Plotting total crashes - month wise:

chicago_accidents$crash_month_year <- substr(chicago_accidents$crash_date, 1,7)

plyr::count(chicago_accidents, "crash_month_year") %>% 
  subset(crash_month_year > '2015-09') %>% 
  plot_ly(x = ~crash_month_year, y = ~freq, mode = 'lines', type = 'scatter')

Plotting non-fatal crashes distribution based on road condition for one of the 12 months - from overall reading.

# Displaying the distribution of the crashes based on the road conditions for the month of January.

chicago_accidents %>% subset(injuries_fatal = 0) %>%
  subset(crash_month == 1) %>%
  plyr::count("roadway_surface_cond") %>%
  plot_ly(x = ~roadway_surface_cond, y = ~freq, type = 'bar') %>%
  layout(yaxis = list(title = 'value'), barmode = 'stack')

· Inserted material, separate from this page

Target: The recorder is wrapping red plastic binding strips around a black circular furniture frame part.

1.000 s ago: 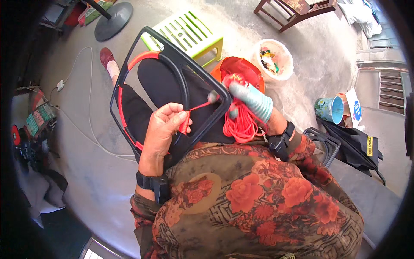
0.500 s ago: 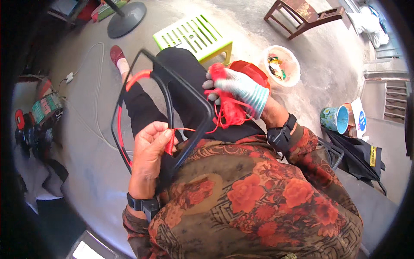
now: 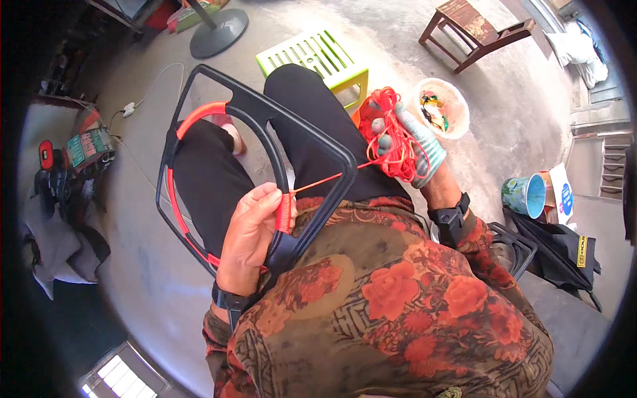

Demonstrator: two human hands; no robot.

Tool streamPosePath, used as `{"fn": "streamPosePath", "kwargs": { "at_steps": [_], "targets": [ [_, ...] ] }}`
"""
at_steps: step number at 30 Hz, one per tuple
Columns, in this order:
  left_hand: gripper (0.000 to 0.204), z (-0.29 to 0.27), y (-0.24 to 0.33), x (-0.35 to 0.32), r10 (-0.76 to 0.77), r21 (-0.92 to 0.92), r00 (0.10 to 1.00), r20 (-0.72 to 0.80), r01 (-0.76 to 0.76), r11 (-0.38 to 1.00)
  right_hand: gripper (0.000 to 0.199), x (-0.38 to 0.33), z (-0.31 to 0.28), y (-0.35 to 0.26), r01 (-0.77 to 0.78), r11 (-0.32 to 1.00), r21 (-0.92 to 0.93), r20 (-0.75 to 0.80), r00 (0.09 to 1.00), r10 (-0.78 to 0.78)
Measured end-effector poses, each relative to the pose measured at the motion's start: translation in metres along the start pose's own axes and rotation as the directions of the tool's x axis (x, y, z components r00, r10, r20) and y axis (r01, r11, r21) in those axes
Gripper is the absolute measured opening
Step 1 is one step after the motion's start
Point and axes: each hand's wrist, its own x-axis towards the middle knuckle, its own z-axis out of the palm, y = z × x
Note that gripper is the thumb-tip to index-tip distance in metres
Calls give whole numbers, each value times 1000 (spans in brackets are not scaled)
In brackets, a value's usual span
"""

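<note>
Across my lap lies a black frame (image 3: 345, 174) with a rounded ring inside a squarish outer rim. Red cord is wound in tight bands (image 3: 283, 213) around parts of the ring. My bare left hand (image 3: 251, 219) pinches the ring at the wound band nearest me. From that spot a taut red strand (image 3: 322, 182) runs over the frame's side to a loose bundle of red cord (image 3: 396, 149). My right hand (image 3: 423, 147), in a striped glove with grey fingertips, is closed around the bundle, right of my knee.
A green slatted plastic stool (image 3: 312, 56) stands just beyond my knees. Right of it are a pale bucket (image 3: 458, 106) with scraps inside and a wooden chair (image 3: 464, 26). A blue patterned bucket (image 3: 524, 196) and black bag (image 3: 564, 252) sit at the right. A round stand base (image 3: 219, 33) is far left.
My right hand has moved right with the cord bundle, and the strand to the frame is now straight. The frame and my left hand sit slightly further right in view.
</note>
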Motion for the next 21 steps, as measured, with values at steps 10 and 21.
{"fn": "streamPosePath", "kwargs": {
  "at_steps": [10,21],
  "targets": [
    [14,-2,-2,5,64,-31,998,21,-63,998,29,4,59,13,23,586,-810,209,945,252],
    [23,-11,-16,7,178,74,983,-40,-174,982,25,54,74,86,-252,797,-549,179,896,406]
  ]
}}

On similar lines, fatal crashes distribution –> injuries_fatal > 0:

chicago_accidents %>% subset(injuries_fatal > 0) %>%
  subset(crash_month == 1) %>%
  plyr::count("roadway_surface_cond") %>%
  plot_ly(x = ~roadway_surface_cond, y = ~freq, type = 'bar') %>%
  layout(yaxis = list(title = 'value'), barmode = 'stack')

We will use the above graphs to present plots based on what the user choses - fatal or no-fatal crashes, and then the month of the year the user wants to analyze.